Joint investigative work has uncovered that a new strain of malware has been deployed in the wild, which aims to rob banks by tricking ATM systems into ejecting all the money it contains. The attack is referred to as a “jackpotting,” and the activity does not require any stolen credit or debit card to work.
Investigators detailed jackpotting has been going on since 2017, and hackers have run away with millions of stolen Euros. Alarmingly, the malware is being sold for only $1000 in the black market.
Specifically, the investigation centered on reported cases of ATM robberies in Germany in 2017 — where hackers have used malware called “Cutlet Maker” — was used to carry out the jackpotting attack.

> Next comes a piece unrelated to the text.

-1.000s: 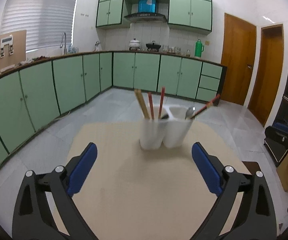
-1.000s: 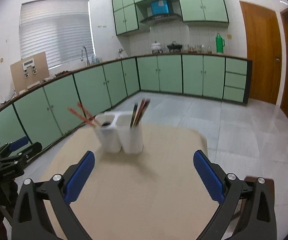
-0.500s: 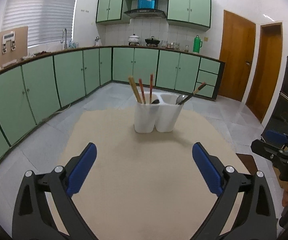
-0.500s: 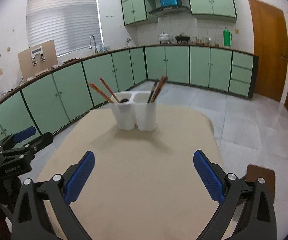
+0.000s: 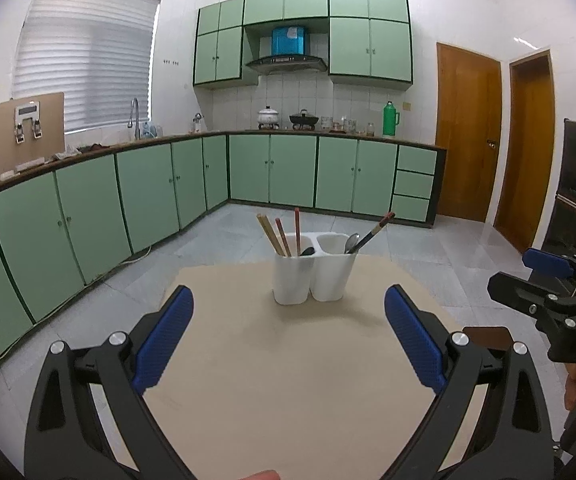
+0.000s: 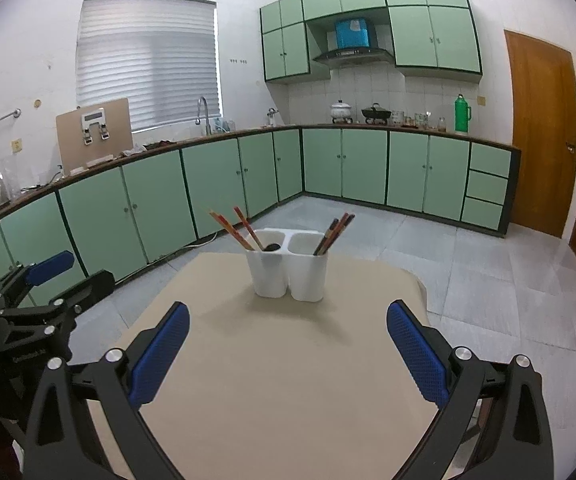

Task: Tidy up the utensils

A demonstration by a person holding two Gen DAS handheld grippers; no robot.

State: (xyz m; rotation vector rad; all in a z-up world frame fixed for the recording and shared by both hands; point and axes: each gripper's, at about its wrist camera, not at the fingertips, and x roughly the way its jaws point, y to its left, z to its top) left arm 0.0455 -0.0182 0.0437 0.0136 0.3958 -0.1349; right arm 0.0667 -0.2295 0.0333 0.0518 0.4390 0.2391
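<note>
1. Standing upright near the far end of the beige table [image 5: 288,380], the white twin-cup holder [image 5: 312,276] is the task's thing; its 2 cups touch side by side.
2. From the left wrist view, the left cup holds 3 chopsticks [image 5: 277,232] and a dark spoon [image 5: 308,251]; the right cup holds a metal spoon [image 5: 352,242] and a dark stick leaning out to the right.
3. From the right wrist view, the same holder [image 6: 288,268] shows 2 reddish sticks leaning left from one cup and a dark bundle leaning right from the other.
4. Nothing lies loose on the table, so I judge the sorting is done or nearly so.
5. The left gripper [image 5: 288,340] has its blue pads spread wide with nothing between them, and points straight at the holder, which lies well ahead along its fingers.
6. The right gripper [image 6: 288,344] is likewise spread wide and bare, also aimed at the holder from well back.
7. Neither hand looks clearly nearer; the 2 grippers stand on opposite sides of the table's near end, each visible at the edge of the other's view.
8. The utensils' long axes run mostly upward with a lean, so any pick would call for a reach forward and a grip across a shaft from the side.
9. Green cabinets [image 5: 147,196] and a tiled floor lie beyond.
</note>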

Jackpotting is a technique used by hackers to trick the ATM machine into ejecting all the cash it contained using malware deployed through a piece of hardware. Hackers usually install the malware in an ATM by physically opening a panel on the machine to gain access to a USB port.
“Ho-ho-ho! Let’s make some cutlets today!” Cutlet Maker’s control panel reads, alongside cartoon images of a chef and a cheering piece of meat. Interestingly, the investigators said that the word “cutlet” does not only refer to a cut of meat, but also to a bundle of cash in Russian.
The joint investigation conducted by Motherboard and the German broadcaster Bayerischer Rundfunk (BR) revealed that the operation earned millions of Euros in different operations across Germany. They were also able to contact a cybercriminal who said that he is selling the malware for only $1000, including the instructions on how to use it and how to successfully carry out the attack.
“Yes, I’m selling. It costs $1000,” the cybercriminal told the investigators.
A source has revealed that since 2017, the attacks on German banks and their ATMs have decreased; however, other multiple sources confirmed that the ATM attacks increased in other regions. This data makes the operation a global threat to the financial sector.
Further, sources discussed that the attacks were seen in the U.S., Latin America, and Southeast Asia. The issue impacts banks and ATM manufacturers across the financial industry around the world.
“The U.S. is quite popular,” a source familiar with ATM attacks told Motherboard. According to the investigators, they have contacted different sources familiar with the hacking scheme — including law enforcement.
A German prosecutor said that his office is investigating at least ten incidents that took place between February and November 2017. Some of these attacks, Christoph Hebbecker, a prosecuting attorney for the German state of North Rhine-Westphalia said, have successfully stolen bundles of cash from affected ATMs. Hebbeker estimates that the hackers stole at least $1.5 million.
The prosecutor also suggested that since the attack patterns and the modus operandi appears to be similar in most of the cases, there is a massive possibility that it is operated by a large scale criminal gang.
Nonetheless, the evidence they have gathered is still not enough to pinpoint a suspect in the said attacks in German banks.